Pictures excluded, please retype exactly the lines from the start of the data through the line that contains "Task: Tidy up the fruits", both ends kept, and nothing beyond them.

--- START ---

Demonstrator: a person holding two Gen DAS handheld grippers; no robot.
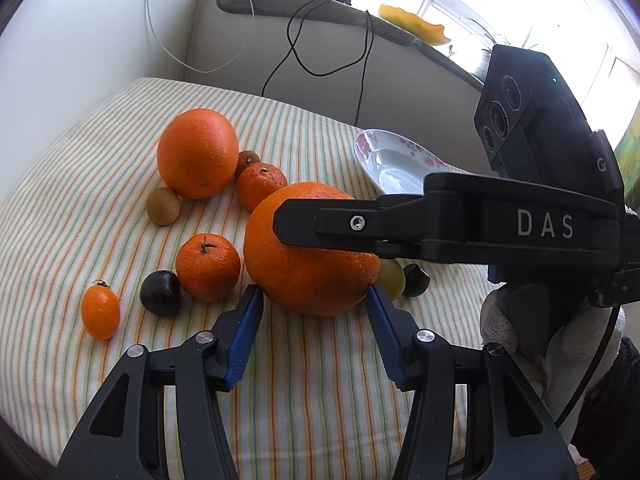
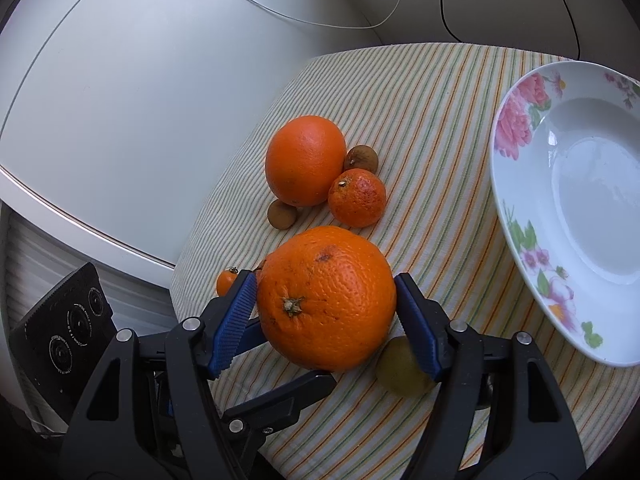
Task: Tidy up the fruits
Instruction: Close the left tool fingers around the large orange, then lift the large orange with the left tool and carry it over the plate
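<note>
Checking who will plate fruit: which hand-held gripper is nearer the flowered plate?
Right. The right hand-held gripper straddles the big orange beside the flowered plate; the left hand-held gripper sits behind that orange, farther off.

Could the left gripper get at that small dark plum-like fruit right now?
Probably yes. The left gripper has open jaws either side of the big orange without pressing it. The dark fruit lies close to its left on the striped cloth, nothing above it, though a mandarin touches it.
</note>
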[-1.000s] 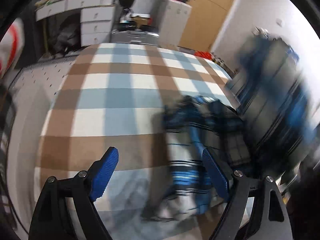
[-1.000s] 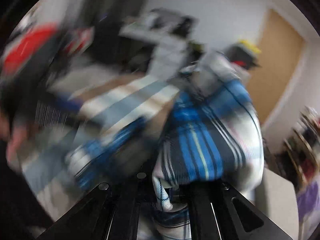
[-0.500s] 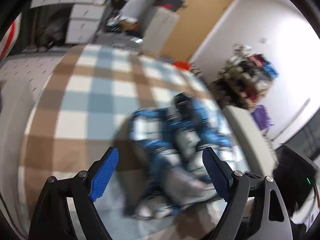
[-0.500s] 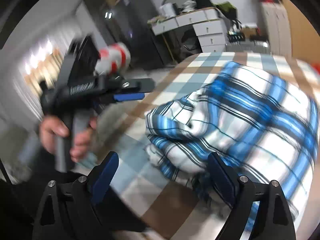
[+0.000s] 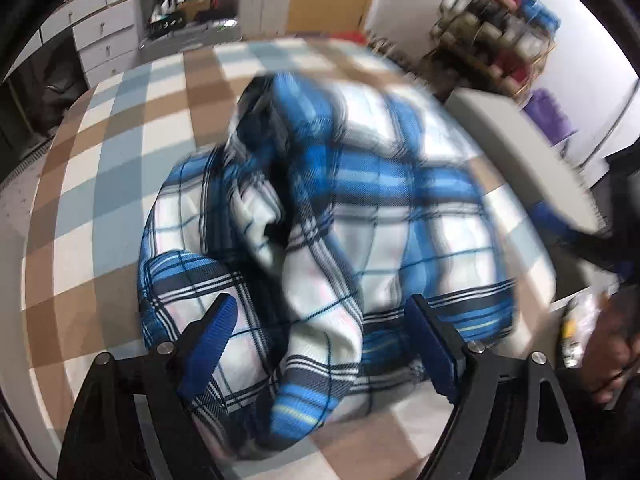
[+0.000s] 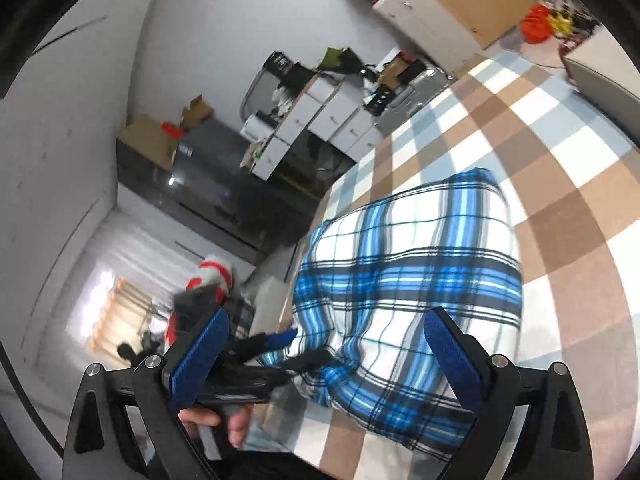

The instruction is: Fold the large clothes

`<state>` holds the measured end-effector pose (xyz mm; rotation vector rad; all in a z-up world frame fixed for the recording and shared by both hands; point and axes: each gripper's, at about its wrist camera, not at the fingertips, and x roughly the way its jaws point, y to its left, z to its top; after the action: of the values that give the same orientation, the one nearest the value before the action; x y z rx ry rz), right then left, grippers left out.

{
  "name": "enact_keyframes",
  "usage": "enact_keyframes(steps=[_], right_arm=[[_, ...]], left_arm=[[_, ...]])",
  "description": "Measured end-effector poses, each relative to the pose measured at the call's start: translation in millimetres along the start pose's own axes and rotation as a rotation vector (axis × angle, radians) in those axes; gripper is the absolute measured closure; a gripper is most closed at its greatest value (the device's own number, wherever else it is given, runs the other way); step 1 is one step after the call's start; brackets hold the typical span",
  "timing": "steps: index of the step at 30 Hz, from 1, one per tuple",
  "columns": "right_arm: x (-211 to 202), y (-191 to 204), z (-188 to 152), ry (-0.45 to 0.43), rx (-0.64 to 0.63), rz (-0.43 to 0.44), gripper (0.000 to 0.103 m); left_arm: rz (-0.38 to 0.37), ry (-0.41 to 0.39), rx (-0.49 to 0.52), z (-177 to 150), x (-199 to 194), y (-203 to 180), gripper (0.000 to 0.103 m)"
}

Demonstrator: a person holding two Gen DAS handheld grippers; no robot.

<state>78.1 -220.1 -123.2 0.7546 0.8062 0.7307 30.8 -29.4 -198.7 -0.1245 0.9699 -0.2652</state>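
Left gripper is closing over the crumpled blue, white and black plaid flannel garment, folds between its blue pads, none pinched yet. Right gripper is spreading wide, nothing gripped, the garment heaped beyond on the brown, pale-blue and white checked bedcover. Farther back, white drawer units carry blurred clutter; no writing is legible.

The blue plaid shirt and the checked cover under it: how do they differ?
The shirt has thin dark lines and bright blue bands on white; the cover has broad brown, pale blue and white squares. The shirt lies crumpled in a heap; the cover is spread flat. The shirt takes up only part of the cover. Both are checked fabrics.
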Motion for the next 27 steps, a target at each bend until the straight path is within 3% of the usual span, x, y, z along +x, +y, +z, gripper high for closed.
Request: enact_keyframes(steps=[2,3,4,8,11,14,17,22,24,27], right_arm=[[-2,-4,2,0.007,0.027,0.018,0.002],[0,-5,2,0.015,0.038,0.020,0.002],[-6,-8,2,0.019,0.043,0.022,0.002],[-9,-4,-6,0.027,0.049,0.029,0.002],[-7,-3,-9,0.037,0.050,0.030,0.002],[-2,-3,-11,0.057,0.041,0.000,0.002],[8,-6,-16,0.096,0.038,-0.028,0.002],[39,-24,-30,0.218,0.074,-0.114,0.002],[46,-31,-33,0.243,0.088,-0.127,0.001],[46,-32,-33,0.235,0.103,-0.114,0.000]], left_arm=[[0.063,0.003,0.027,-3,0,-1,0.061],[0.106,0.021,0.037,-4,1,0,0.092],[0.103,0.038,0.031,-4,-1,3,0.097],[-0.068,-0.049,-0.072,-7,-27,23,0.102],[-0.227,-0.098,-0.212,-16,-41,48,0.102],[-0.255,-0.103,-0.251,-31,-36,60,0.102],[-0.337,-0.082,-0.350,-46,-21,79,0.102],[-0.391,-0.027,-0.430,-67,-1,102,0.096],[-0.428,-0.016,-0.457,-70,-14,110,0.095],[-0.425,-0.024,-0.445,-75,-23,115,0.092]])
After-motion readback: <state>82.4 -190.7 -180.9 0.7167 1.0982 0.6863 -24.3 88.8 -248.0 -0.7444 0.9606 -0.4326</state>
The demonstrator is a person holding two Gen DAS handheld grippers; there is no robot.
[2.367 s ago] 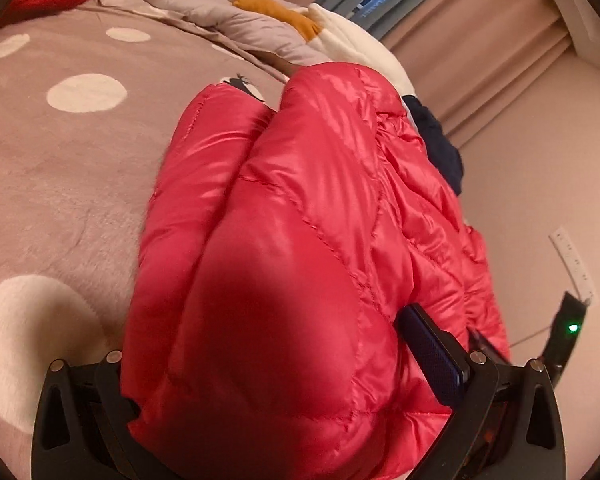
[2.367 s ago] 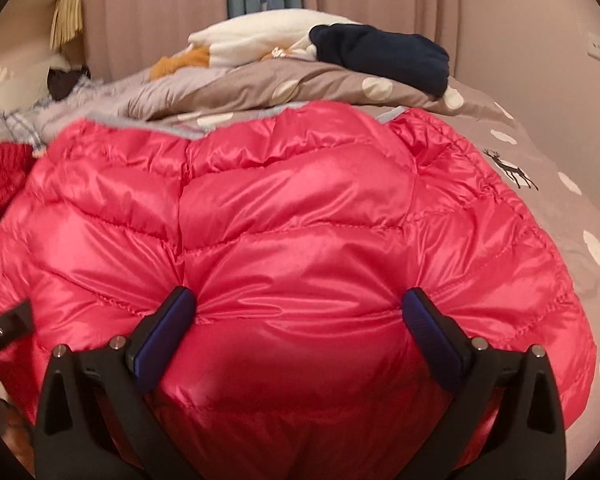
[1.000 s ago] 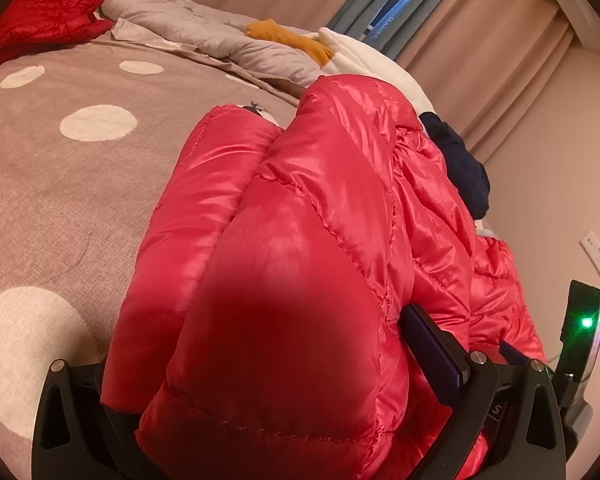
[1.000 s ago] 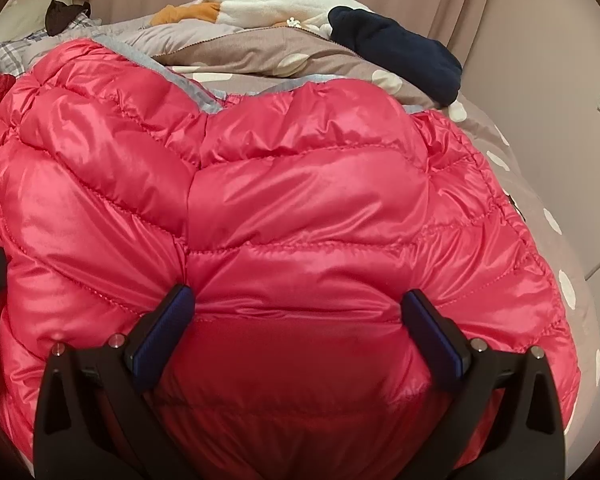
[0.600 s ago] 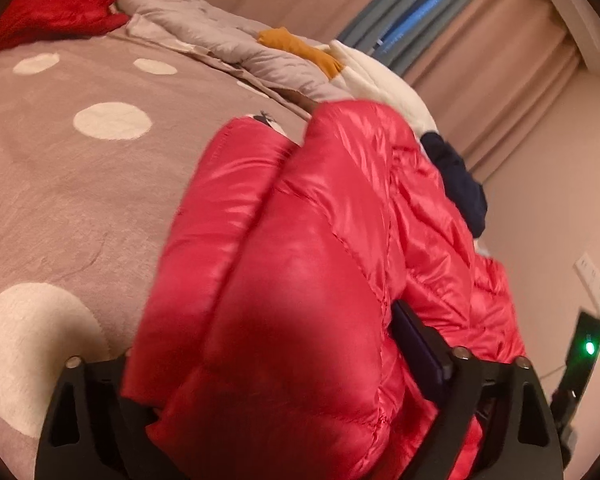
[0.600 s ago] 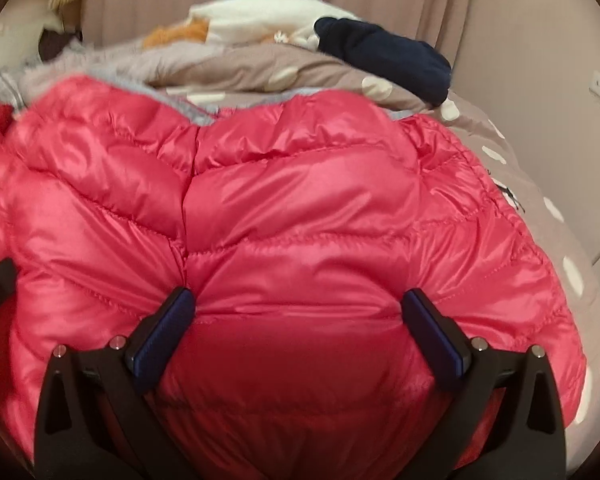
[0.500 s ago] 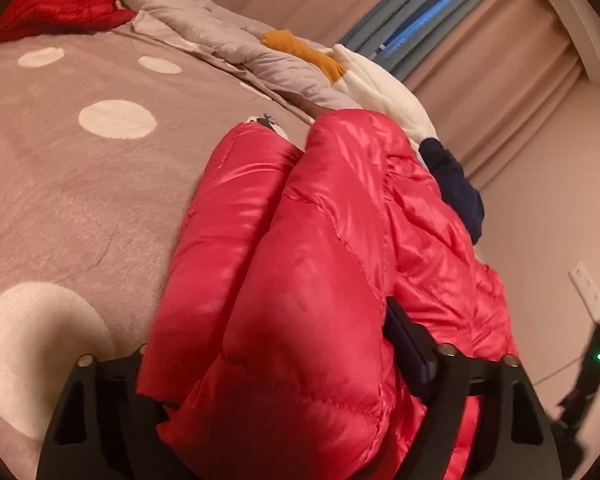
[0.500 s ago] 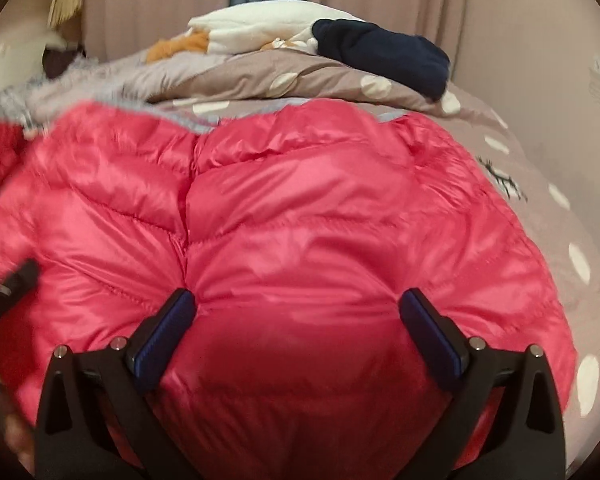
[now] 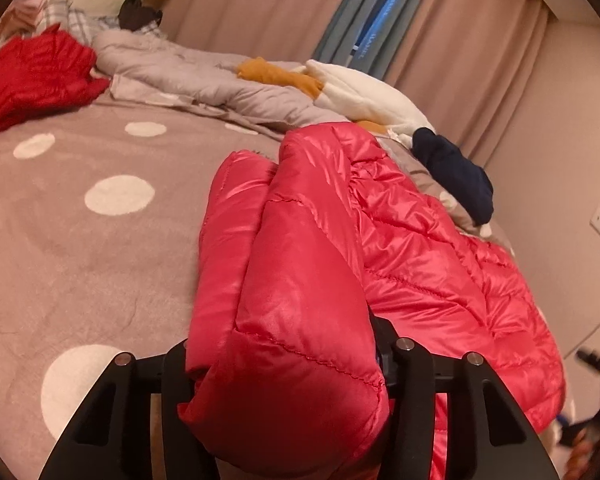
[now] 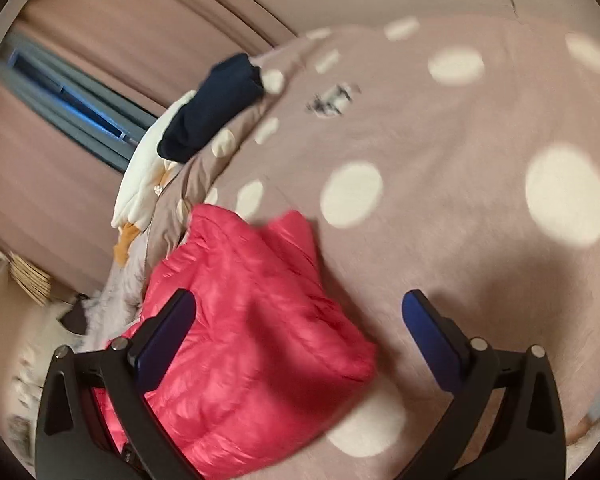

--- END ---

→ **RESULT BELOW**
Demonstrator: a person holding two Gen DAS handheld grippers; no robot.
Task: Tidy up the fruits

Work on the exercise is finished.